Unsere Wege kreuzten sich während unserer gemeinsamen Zeit in der Jungen Union, deren Landesvorsitzender Gerd Müller in den Jahren 1987 bis 1991 war. Gerd Müller war bei der Europawahl 1989 ins Europäische Parlament gewählt worden, ich 1990 in den ersten gesamtdeutschen Bundestag.
Da wir uns beide für Fragen der Außen- und Sicherheitspolitik interessierten, arbeiteten wir trotz der Zugehörigkeit in unterschiedlichen Parlamenten „über Bande“ zusammen, wobei unser gemeinsamer Freund und damaliger Bundestagskollege Christian Ruck, mein Büro-Nachbar im Bonner Bundestag, ein wichtiges „Scharnier“ zwischen uns bildete.
Gerd Müller verdanke ich auch meinen ersten Besuch im Europäischen Parlament während einer Sitzungswoche in Straßburg, wobei mir neben unseren politischen Gesprächen ein Abendessen im legendären „Maison Kammerzell“ bis heute in bester kulinarischer Erinnerung ist.
In allen Parlaments- und Regierungsfunktionen von Gerd Müller wirkten wir vertrauensvoll zusammen, sei es in seiner Zeit als Sprecher der CSU-Landesgruppe für Außen-, Sicherheits-, Europa- und Entwicklungspolitik, als Parlamentarischer Staatssekretär im Bundesministerium für Ernährung, Landwirtschaft und Verbraucherschutz sowie als Bundesminister für wirtschaftliche Zusammenarbeit und Entwicklung.
Als Staatssekretär im Bundeslandwirtschaftsministerium hat sich Gerd Müller sehr für den Export deutscher Landwirtschaftsprodukte in die Volksrepublik China sowie nach ganz Asien engagiert. Unser gemeinsamer Freund Manfred Nüssel, lange Zeit Präsident des Deutschen Raiffeisen-Verbandes und Aufsichtsratsvorsitzender der BayWa-AG schwärmt bis heute in den höchsten Tönen über die Öffnung der asiatischen Märkte für deutsche Agrarprodukte durch den Einsatz von Gerd Müller.
Einmal trafen wir uns in Peking, als Gerd Müller mit einer großen Delegation von Produzenten deutscher Agrarprodukte und ich als Parlamentarischer Staatssekretär im Bundesfinanzministerium zu Gesprächen beim Chinesischen Staatsfond und im Chinesischen Finanzministerium weilte.

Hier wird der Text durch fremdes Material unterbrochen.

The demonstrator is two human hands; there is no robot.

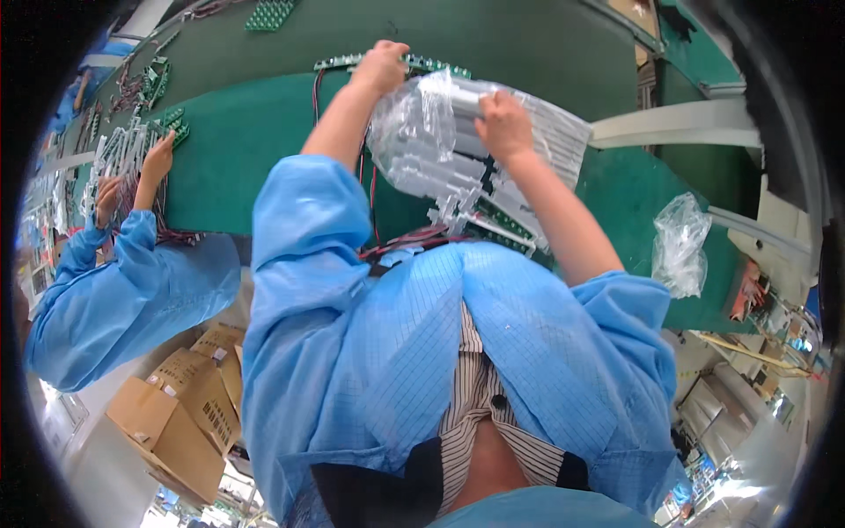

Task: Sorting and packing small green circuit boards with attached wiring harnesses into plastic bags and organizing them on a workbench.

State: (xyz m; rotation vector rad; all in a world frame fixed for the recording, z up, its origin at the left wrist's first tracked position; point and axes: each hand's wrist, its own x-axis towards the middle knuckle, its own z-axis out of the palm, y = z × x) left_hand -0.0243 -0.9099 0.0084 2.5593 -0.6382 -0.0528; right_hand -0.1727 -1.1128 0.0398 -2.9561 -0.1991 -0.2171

Im „Paulaner-Gasthof“ im Kempinski-Hotel in Peking entwickelten wir damals Ideen für den Ausbau des politischen Dialogs zwischen der CSU und der VR China, wobei wiederum Christian Ruck eine Vordenker-Rolle zukam. Gerd Müller hat die damaligen Ideen als Entwicklungsminister weitgehend realisiert und wichtige Akzente in der entwicklungspolitischen Zusammenarbeit mit der VR China gesetzt. Eine Begegnung mit seinem chinesischen Amtskollegen in Peking, der ich bewohnen durfte, ist mir in eindrucksvoller Erinnerung.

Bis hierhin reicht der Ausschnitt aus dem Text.